* Task brief: The line containing "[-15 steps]" marks the end: quote every line from the start of the records below through it, word for word.

(Extracted records)

────

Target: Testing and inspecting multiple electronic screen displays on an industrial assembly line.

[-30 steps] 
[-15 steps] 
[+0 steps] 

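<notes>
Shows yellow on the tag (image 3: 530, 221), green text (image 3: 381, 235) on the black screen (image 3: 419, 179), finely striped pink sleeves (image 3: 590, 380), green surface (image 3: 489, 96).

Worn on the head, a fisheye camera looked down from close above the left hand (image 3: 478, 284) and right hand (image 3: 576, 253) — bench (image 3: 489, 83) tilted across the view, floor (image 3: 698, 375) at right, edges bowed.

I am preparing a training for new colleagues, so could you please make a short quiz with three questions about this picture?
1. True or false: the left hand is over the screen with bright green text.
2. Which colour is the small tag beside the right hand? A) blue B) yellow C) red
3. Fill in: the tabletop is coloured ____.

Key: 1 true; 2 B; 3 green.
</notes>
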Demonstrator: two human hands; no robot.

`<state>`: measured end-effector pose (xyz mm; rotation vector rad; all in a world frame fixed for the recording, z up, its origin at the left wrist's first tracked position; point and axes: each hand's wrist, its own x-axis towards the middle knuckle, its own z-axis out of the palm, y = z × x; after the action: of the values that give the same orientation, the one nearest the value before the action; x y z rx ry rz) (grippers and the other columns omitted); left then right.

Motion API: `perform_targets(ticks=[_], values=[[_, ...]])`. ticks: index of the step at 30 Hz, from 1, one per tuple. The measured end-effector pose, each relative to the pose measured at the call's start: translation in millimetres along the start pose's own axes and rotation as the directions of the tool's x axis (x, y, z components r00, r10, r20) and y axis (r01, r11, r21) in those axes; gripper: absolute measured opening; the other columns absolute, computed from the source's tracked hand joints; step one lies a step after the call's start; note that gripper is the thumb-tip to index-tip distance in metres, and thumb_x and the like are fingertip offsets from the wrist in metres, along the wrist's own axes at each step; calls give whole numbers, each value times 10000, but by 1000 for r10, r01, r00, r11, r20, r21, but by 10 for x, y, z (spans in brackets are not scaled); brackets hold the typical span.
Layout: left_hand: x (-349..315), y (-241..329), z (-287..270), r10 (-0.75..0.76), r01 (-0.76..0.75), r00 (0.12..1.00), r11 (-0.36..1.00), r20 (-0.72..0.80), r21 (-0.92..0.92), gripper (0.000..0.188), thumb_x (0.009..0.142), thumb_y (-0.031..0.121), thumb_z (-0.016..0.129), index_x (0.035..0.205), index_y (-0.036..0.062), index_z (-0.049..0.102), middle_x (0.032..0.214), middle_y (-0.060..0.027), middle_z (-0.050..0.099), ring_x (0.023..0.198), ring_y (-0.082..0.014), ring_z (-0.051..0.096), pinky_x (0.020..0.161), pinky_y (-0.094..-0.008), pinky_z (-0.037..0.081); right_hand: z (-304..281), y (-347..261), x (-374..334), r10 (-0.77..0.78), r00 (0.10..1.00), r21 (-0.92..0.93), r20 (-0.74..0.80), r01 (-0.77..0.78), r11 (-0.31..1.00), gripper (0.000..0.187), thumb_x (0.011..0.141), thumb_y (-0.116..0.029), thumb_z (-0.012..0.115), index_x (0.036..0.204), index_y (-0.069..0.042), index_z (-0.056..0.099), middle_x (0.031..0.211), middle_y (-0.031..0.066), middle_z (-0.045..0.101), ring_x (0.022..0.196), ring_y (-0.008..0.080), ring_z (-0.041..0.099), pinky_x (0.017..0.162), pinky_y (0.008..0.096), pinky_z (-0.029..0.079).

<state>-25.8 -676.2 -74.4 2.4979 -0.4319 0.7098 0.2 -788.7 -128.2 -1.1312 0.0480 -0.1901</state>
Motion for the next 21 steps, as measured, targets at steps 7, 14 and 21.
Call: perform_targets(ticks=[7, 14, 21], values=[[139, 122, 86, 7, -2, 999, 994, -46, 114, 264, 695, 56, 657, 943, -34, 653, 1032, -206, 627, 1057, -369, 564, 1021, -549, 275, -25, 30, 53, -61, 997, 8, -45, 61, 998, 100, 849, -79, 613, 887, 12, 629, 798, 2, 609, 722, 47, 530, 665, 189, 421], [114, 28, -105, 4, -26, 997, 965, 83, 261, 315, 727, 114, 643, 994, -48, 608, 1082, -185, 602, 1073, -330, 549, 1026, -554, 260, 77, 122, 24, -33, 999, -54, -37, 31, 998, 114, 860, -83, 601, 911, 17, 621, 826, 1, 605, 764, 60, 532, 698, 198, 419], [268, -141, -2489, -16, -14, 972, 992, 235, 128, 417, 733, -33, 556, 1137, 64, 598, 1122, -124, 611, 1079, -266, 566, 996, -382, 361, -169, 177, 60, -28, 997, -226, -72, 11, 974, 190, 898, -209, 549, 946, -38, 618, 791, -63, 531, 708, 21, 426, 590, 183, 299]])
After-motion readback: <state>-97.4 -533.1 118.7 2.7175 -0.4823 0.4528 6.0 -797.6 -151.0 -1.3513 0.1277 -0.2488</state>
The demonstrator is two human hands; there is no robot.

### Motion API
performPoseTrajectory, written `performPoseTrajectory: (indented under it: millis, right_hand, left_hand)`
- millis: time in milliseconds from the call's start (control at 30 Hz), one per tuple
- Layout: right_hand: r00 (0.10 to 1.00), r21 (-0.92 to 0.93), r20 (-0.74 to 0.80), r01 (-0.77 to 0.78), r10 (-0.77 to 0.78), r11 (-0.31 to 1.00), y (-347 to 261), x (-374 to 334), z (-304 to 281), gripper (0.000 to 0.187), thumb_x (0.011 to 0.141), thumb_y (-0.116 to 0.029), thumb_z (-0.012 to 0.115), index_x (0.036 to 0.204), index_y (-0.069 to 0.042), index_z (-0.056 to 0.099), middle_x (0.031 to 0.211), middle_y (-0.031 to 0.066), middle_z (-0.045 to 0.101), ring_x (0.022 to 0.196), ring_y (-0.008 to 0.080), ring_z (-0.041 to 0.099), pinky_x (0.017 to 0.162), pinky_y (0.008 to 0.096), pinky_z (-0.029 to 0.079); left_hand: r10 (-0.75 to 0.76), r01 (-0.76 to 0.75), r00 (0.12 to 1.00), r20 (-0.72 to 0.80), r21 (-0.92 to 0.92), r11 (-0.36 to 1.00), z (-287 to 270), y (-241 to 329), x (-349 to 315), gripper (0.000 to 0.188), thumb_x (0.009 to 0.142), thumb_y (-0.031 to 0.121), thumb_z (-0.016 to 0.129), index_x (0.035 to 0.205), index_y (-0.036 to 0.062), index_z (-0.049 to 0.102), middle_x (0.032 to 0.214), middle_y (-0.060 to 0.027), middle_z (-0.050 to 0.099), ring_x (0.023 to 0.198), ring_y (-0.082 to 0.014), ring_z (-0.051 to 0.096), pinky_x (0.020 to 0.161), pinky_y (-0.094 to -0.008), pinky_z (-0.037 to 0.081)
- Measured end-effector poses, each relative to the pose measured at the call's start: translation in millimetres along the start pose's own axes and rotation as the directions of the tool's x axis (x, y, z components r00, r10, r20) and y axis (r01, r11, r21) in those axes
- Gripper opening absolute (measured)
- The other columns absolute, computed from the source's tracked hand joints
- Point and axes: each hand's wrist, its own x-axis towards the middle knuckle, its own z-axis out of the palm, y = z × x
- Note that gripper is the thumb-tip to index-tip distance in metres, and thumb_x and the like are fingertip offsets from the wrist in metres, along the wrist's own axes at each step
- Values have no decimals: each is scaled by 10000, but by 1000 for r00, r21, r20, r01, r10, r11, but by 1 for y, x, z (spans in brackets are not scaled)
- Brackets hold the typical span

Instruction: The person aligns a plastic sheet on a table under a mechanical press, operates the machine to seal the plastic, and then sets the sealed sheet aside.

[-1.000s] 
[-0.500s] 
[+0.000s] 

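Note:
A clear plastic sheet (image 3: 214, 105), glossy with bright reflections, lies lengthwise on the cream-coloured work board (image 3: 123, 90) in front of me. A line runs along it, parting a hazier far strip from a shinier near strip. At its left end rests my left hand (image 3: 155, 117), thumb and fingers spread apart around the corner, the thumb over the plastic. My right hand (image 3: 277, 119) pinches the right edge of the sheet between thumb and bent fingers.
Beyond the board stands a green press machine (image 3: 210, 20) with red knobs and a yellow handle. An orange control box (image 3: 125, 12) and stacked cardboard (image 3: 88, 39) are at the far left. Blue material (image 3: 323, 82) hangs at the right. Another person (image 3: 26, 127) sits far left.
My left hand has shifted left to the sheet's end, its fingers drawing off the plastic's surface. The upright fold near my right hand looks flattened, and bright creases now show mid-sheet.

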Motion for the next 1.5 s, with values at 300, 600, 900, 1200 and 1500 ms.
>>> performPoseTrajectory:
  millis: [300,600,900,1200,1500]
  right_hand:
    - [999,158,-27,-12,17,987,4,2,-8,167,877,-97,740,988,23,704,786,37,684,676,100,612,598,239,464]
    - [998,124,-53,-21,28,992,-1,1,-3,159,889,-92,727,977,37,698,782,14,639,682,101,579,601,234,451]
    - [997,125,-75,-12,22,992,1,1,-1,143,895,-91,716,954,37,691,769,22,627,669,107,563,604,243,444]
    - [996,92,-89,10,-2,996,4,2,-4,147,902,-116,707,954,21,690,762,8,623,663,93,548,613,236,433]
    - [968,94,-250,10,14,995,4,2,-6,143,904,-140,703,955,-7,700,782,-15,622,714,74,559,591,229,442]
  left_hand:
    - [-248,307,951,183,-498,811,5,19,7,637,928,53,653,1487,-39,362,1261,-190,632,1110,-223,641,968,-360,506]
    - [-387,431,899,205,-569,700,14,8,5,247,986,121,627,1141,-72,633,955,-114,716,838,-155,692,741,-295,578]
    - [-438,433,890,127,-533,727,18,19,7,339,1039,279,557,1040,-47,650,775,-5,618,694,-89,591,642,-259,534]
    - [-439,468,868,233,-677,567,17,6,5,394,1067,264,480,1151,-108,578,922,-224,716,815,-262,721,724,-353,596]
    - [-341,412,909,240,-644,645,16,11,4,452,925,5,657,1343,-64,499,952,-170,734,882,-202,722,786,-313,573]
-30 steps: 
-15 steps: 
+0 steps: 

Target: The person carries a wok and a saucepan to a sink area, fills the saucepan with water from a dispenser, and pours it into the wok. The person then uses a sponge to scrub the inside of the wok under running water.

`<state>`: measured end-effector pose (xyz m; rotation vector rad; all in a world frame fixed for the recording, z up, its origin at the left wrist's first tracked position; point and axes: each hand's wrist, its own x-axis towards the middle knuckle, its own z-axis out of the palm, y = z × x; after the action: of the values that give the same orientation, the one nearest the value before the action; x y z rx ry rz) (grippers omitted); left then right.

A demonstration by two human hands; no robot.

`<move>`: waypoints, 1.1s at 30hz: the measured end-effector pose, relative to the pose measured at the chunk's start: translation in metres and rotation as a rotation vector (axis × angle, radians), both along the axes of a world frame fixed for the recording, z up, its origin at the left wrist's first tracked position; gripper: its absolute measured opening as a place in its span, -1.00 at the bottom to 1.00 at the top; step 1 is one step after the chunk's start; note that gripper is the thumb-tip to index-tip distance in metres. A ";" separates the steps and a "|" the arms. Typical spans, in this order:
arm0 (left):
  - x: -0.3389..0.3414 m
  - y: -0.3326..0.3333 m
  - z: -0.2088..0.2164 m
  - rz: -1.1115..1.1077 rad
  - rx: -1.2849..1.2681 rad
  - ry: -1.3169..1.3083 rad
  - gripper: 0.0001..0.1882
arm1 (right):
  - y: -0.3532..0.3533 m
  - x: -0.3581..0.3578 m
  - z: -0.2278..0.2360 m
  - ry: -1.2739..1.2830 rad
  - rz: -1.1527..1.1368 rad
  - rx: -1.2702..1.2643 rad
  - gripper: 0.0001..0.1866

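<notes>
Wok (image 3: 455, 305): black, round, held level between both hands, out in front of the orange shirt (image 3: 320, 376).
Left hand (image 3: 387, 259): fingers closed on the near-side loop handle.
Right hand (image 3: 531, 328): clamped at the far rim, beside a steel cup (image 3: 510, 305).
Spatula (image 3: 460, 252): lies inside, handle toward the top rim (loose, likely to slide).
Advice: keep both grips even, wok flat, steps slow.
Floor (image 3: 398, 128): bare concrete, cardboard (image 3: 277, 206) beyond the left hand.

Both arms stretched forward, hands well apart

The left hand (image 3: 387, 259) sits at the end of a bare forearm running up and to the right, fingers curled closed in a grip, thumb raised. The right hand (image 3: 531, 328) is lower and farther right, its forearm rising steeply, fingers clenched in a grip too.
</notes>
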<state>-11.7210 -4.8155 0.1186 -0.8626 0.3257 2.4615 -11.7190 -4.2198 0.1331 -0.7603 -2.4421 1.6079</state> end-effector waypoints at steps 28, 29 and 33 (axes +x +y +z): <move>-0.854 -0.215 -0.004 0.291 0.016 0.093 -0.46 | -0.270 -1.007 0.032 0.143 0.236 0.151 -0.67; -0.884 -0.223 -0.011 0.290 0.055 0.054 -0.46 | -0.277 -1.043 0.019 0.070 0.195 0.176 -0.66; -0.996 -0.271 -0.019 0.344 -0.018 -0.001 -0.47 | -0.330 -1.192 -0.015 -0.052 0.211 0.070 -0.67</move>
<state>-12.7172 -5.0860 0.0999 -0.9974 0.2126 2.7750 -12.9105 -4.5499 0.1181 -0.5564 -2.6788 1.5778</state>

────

* Exercise output:
Target: Testing and inspecting multiple electronic screen displays on an industrial assembly line.

[-30 steps] 
[-15 steps] 

Nothing else is needed to complete the answer.